What is being asked - Line by line, restate the listing below without any change.

*** Begin section ***

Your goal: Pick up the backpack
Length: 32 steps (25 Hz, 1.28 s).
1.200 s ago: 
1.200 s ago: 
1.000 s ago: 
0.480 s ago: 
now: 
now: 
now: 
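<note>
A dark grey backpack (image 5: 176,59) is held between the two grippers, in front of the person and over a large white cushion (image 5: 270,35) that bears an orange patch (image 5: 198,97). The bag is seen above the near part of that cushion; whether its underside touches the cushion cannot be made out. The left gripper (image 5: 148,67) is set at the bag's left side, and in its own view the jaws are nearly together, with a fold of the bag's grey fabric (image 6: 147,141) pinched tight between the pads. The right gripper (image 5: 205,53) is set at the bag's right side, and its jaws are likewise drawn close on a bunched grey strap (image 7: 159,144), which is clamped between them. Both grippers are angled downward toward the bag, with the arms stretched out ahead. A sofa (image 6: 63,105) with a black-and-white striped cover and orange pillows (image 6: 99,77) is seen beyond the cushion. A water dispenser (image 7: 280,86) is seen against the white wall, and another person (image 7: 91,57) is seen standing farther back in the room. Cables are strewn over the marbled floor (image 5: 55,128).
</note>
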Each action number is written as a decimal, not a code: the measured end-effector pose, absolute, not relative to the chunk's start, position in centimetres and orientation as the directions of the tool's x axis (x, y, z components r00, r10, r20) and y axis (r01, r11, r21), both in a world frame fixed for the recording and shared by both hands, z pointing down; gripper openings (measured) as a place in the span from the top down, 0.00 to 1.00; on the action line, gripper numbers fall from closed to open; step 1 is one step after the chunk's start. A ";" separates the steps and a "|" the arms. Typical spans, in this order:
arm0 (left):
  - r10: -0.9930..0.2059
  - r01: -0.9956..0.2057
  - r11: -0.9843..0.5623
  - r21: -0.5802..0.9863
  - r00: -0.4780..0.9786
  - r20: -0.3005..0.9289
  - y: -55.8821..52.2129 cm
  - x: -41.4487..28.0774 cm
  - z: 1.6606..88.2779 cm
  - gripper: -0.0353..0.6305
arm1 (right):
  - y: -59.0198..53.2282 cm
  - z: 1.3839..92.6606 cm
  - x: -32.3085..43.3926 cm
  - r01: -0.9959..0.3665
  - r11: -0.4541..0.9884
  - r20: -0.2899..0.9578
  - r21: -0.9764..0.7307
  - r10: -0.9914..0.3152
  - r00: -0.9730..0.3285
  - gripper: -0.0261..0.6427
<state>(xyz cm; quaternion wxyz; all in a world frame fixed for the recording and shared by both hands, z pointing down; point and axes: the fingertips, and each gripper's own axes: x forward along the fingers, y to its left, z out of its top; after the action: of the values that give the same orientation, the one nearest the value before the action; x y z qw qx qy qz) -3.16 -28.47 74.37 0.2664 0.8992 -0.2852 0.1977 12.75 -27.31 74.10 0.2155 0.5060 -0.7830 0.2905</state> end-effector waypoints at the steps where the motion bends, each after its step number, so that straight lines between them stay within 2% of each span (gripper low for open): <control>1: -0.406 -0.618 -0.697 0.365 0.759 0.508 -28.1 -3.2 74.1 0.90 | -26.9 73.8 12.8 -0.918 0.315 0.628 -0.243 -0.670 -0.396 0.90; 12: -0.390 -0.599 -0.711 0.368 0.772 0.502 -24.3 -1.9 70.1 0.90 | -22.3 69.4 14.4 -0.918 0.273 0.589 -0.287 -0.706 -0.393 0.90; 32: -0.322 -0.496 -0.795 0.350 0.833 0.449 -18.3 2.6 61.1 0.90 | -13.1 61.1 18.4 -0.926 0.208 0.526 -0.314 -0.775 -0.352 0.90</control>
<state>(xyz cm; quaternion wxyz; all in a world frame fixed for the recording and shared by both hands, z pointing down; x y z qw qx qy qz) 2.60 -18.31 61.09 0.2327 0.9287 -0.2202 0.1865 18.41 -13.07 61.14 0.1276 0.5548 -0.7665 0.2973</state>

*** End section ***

Result of the exercise -
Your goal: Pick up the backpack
Length: 32 steps (25 Hz, 1.28 s).
1.200 s ago: 
1.200 s ago: 
1.000 s ago: 
0.480 s ago: 
now: 
now: 
now: 
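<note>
A dark grey backpack (image 5: 176,59) is held between the two grippers, in front of the person and over a large white cushion (image 5: 270,35) that bears an orange patch (image 5: 198,97). The bag is seen above the near part of that cushion; whether its underside touches the cushion cannot be made out. The left gripper (image 5: 148,67) is set at the bag's left side, and in its own view the jaws are nearly together, with a fold of the bag's grey fabric (image 6: 147,141) pinched tight between the pads. The right gripper (image 5: 205,53) is set at the bag's right side, and its jaws are likewise drawn close on a bunched grey strap (image 7: 159,144), which is clamped between them. Both grippers are angled downward toward the bag, with the arms stretched out ahead. A sofa (image 6: 63,105) with a black-and-white striped cover and orange pillows (image 6: 99,77) is seen beyond the cushion. A water dispenser (image 7: 280,86) is seen against the white wall, and another person (image 7: 91,57) is seen standing farther back in the room. Cables are strewn over the marbled floor (image 5: 55,128).
</note>
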Each action number is written as a decimal, not a code: the measured end-effector pose, absolute, not relative to the chunk's start, position in centimetres and orientation as the directions of the tool's x axis (x, y, z components r00, r10, r20) and y axis (r01, r11, r21), both in a world frame fixed for the recording and shared by both hands, z pointing down; gripper openings (measured) as a place in the span from the top down, 0.00 to 1.00; on the action line, gripper numbers fall from closed to open; step 1 is one step after the chunk's start. A ";" separates the steps and a "|" the arms. Typical spans, in this order:
arm0 (left):
  - r10: -0.9930..0.2059
  - r01: -0.9956..0.2057
  - r11: -0.9843..0.5623
  - r21: -0.5802..0.9863
  - r00: -0.4780..0.9786
  - r20: -0.3005..0.9289
  - y: -55.8821..52.2129 cm
  - x: -41.4487..28.0774 cm
  - z: 1.6606..88.2779 cm
  - gripper: -0.0353..0.6305
arm1 (right):
  - y: -59.0198..53.2282 cm
  - z: 1.3839..92.6606 cm
  - x: -32.3085..43.3926 cm
  - r01: -0.9959..0.3665
  - r11: -0.4541..0.9884
  - r20: -0.2899..0.9578
  - r21: -0.9764..0.7307
  - r10: -0.9914..0.3152
  - r00: -0.9730..0.3285
  - gripper: -0.0261..0.6427
<state>(xyz cm; quaternion wxyz; all in a world frame fixed for the recording and shared by both hands, z pointing down; point and axes: the fingertips, and each gripper's own axes: x forward along the fingers, y to its left, z out of its top; after the action: of the values that give the same orientation, the one nearest the value before the action; x y z qw qx qy qz) -3.16 -28.47 74.37 0.2664 0.8992 -0.2852 0.1977 12.75 -27.31 74.10 0.2155 0.5060 -0.7830 0.2905</state> end-effector waypoints at the steps where the motion bends, each after its step number, so that straight lines between them stay within 2% of each span (gripper low for open): <control>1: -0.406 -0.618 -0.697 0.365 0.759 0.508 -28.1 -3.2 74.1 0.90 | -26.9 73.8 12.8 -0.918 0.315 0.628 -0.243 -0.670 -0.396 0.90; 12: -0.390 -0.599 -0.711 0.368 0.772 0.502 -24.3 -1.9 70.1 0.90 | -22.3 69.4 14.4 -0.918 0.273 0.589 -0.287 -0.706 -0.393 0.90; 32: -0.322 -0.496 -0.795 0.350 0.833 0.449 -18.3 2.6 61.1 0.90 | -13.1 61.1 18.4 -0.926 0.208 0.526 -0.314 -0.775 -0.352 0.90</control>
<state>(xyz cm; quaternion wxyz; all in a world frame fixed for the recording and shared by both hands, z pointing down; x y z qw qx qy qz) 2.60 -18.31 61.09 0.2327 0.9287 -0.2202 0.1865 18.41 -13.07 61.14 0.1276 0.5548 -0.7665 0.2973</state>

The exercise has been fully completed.